The Geometry of Differential Harnack Estimates

TL;DR

This paper provides an accessible introduction to Differential Harnack inequalities, emphasizing their geometric interpretation as convexity properties, and demonstrates their application to mean curvature flow through convexity preservation.

Contribution

It offers a geometric perspective on Differential Harnack inequalities and connects Hamilton's inequality for mean curvature flow to convexity preservation in higher dimensions.

Findings

Harnack inequalities relate to convexity of natural geometric objects.

Hamilton's inequality follows from convexity preservation under mean curvature flow.

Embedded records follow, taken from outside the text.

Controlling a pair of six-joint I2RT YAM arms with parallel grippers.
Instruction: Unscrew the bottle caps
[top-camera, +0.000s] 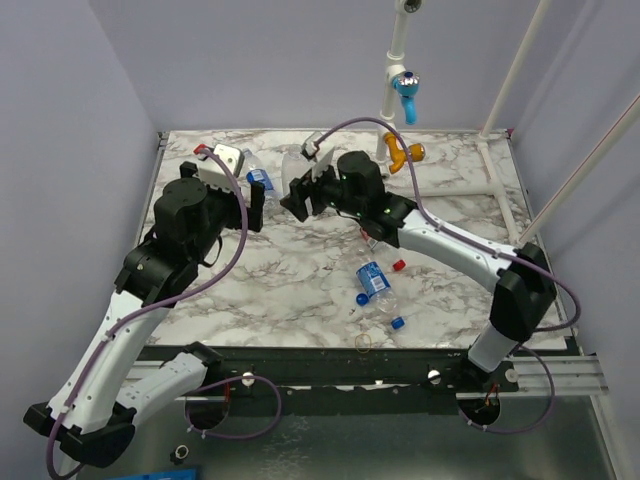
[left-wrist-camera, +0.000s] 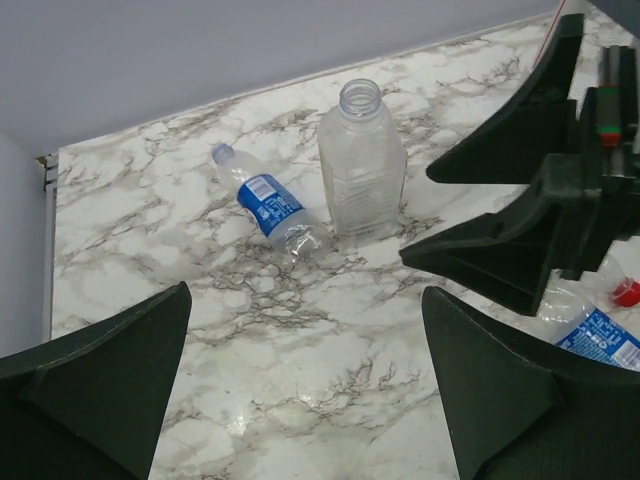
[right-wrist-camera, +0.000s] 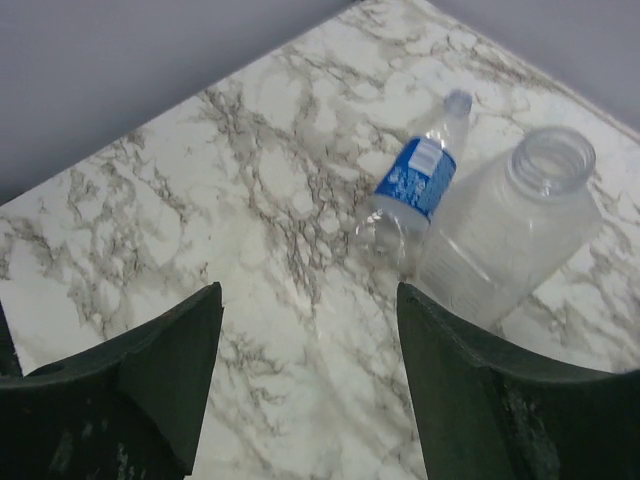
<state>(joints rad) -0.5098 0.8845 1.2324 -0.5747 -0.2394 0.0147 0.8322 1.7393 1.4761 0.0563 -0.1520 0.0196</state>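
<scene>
Left arm runs up the left side of the marble-pattern table (top-camera: 290, 290) with its elbow raised; left fingers (left-wrist-camera: 110, 370) are spread wide with nothing between them. Right arm stretches diagonally from its base across the table; right fingers (right-wrist-camera: 480, 390) are apart too and empty, just beside the left ones. Both wrists look at a small clear crinkly bottle with blue label (left-wrist-camera: 268, 207), lying on its side at far left, just beside an upright wide clear label-less bottle (left-wrist-camera: 360, 165) with an open mouth. A second blue-label bottle (top-camera: 372, 280) lies mid-table. Near it are a loose red cap (top-camera: 398, 265) and two blue caps (top-camera: 362, 297).
</scene>
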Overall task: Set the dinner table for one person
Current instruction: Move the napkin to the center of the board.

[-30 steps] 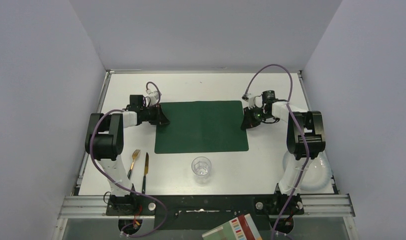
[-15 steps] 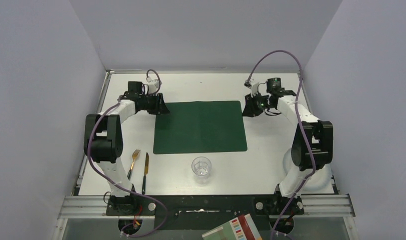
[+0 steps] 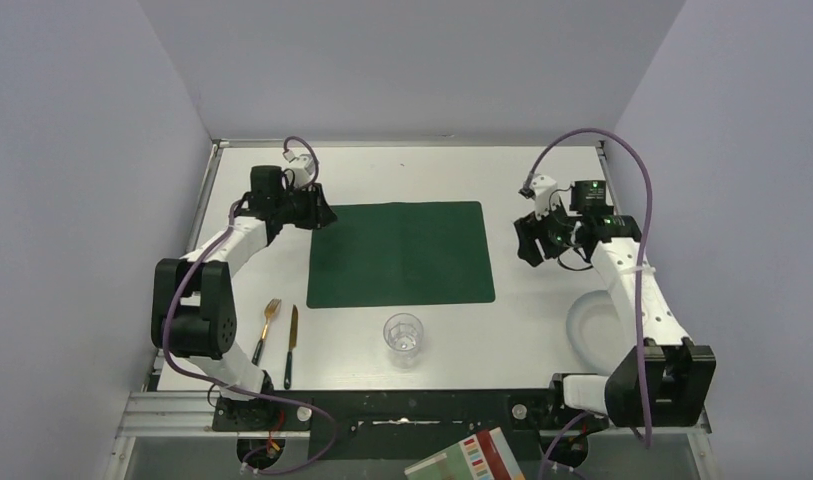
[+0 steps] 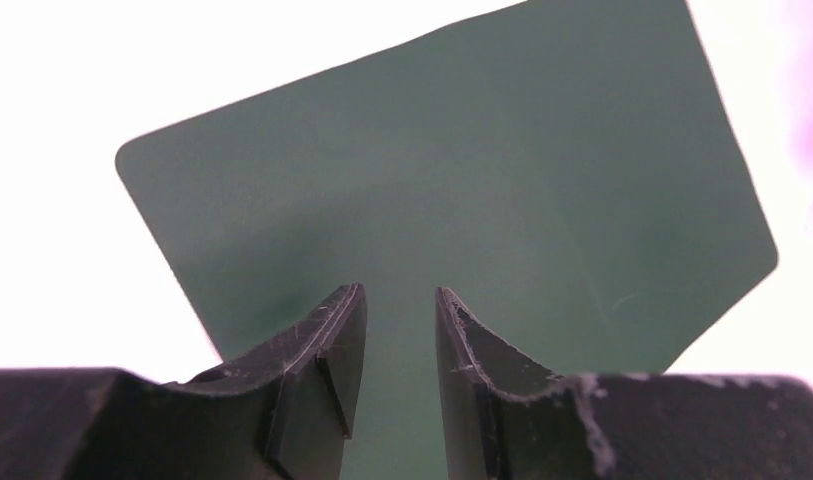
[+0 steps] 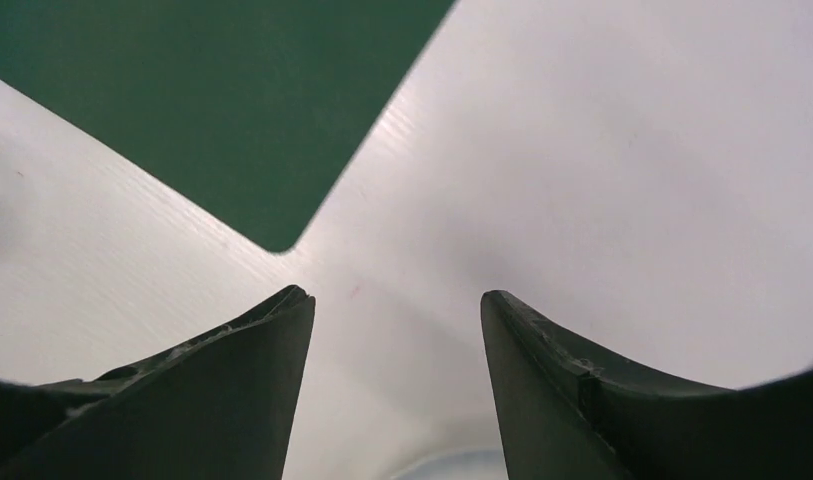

The geometric interpretation simplifies understanding of complex inequalities.

Abstract

In this short note, we hope to give a rapid induction for non-experts into the world of Differential Harnack inequalities, which have been so influential in geometric analysis and probability theory over the past few decades. At the coarsest level, these are often mysterious-looking inequalities that hold for `positive' solutions of some parabolic PDE, and can be verified quickly by grinding out a computation and applying a maximum principle. In this note we emphasise the geometry behind the Harnack inequalities, which typically turn out to be assertions of the convexity of some natural object. As an application, we explain how Hamilton's Differential Harnack inequality for mean curvature flow of a $n$-dimensional submanifold of $R^{n+1}$ can be viewed as following directly from the well-known preservation of convexity under mean curvature flow, but this time of a $(n+1)$-dimensional submanifold of $R^{n+2}$. We also briefly survey the earlier work that led us to these observations.